Spanish paper -- US knew of attack on Jesuits in advance

As readers of this blog know, legal proceedings are currently advancing in Spain against participants in the 1989 murders of the six Jesuits. In that proceeding, documents from the US government files, some of which were previously classified, are being submitted to the Spanish court. The Spanish newspaper El Mundo has examined those documents, and reports that the documents have proof that the US government knew in advance what the Salvadoran military was planning:
EL MUNDO has learned that among the papers that will be submitted to the Audiencia Nacional there is information which documents, in a direct manner, that the military chief at the U.S. Embassy in El Salvador, Col. Milton Menjivar, and a senior U.S. State Department official knew what the Salvadoran military high command was planning against the rector of the UCA.

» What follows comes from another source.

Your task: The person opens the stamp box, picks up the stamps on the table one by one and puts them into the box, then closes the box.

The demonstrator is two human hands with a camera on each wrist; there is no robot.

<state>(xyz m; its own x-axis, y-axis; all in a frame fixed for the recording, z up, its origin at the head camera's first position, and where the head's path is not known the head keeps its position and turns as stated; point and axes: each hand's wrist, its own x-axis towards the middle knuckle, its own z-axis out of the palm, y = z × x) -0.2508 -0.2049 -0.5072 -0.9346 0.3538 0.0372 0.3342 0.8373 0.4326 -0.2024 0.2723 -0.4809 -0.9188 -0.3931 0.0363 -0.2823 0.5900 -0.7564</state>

I have not seen the documents, nor has any other news source reported on their contents. Assuming the paper's report is right, this is a major new revelation, suggesting at best that the US had little influence over the actions of the Salvadoran military and, perhaps, that the US government was complicit in the murders by its willful inaction.

Without seeing the documents, and since the El Mundo article is quite silent about the actual language of the documents, I think we have to wait and see if there is verification of this charge.

One new document which El Mundo and ContraPunto did publish is a handwritten memo of a meeting of the Armed Forces General Staff, on November 15, 1989, the day before the murder of the Jesuits:


The memo shows General René Emilio Ponce gave the order to proceed to the "elimination" of Ignacio Elacuria, "without witnesses."

Documents from the US government files were collected by the National Security Archive, and have been utilized in the Spanish court proceeding:
MADRID – Declassified CIA documents show that the 1989 massacre of six Jesuit priests in El Salvador followed three days of planning by senior Salvadoran military officers, an expert witness said on Tuesday before Spain’s National Court, which is hearing a case brought on behalf of the slain clerics.

The documents were introduced by Terry Karl, professor of Latin American studies at California’s Stanford University, who said the probe of the Jesuits’ murder must be pursued “to shatter the impunity that still exists in El Salvador.”...

Plaintiffs’ attorneys said the documents submitted to the court on Tuesday show that Salvadoran senior officers began planning the assassination of Ellacuria and his comrades on Nov. 13, 1989.

They said the package includes the record of a meeting between Cristiani and the then-defense minister, Gen. Rafael Humnero Larios, at general staff headquarters – “just 500 meters (yards)” from the UCA administration building – the night before the massacre.

Comments

ixa said…
Everyone knows it was the Batallon Atlacatl.
Black propaganda spraypaint on the walls with "fmln" -pfft.. nice try.
Atl Also responsible for hammer and anvil massacres in northern morazan in 1981. Maybe one day El Sal will have peace and reconciliation commision like South Africa did so that the poision can be bled out and siembra de la paz peace authentic.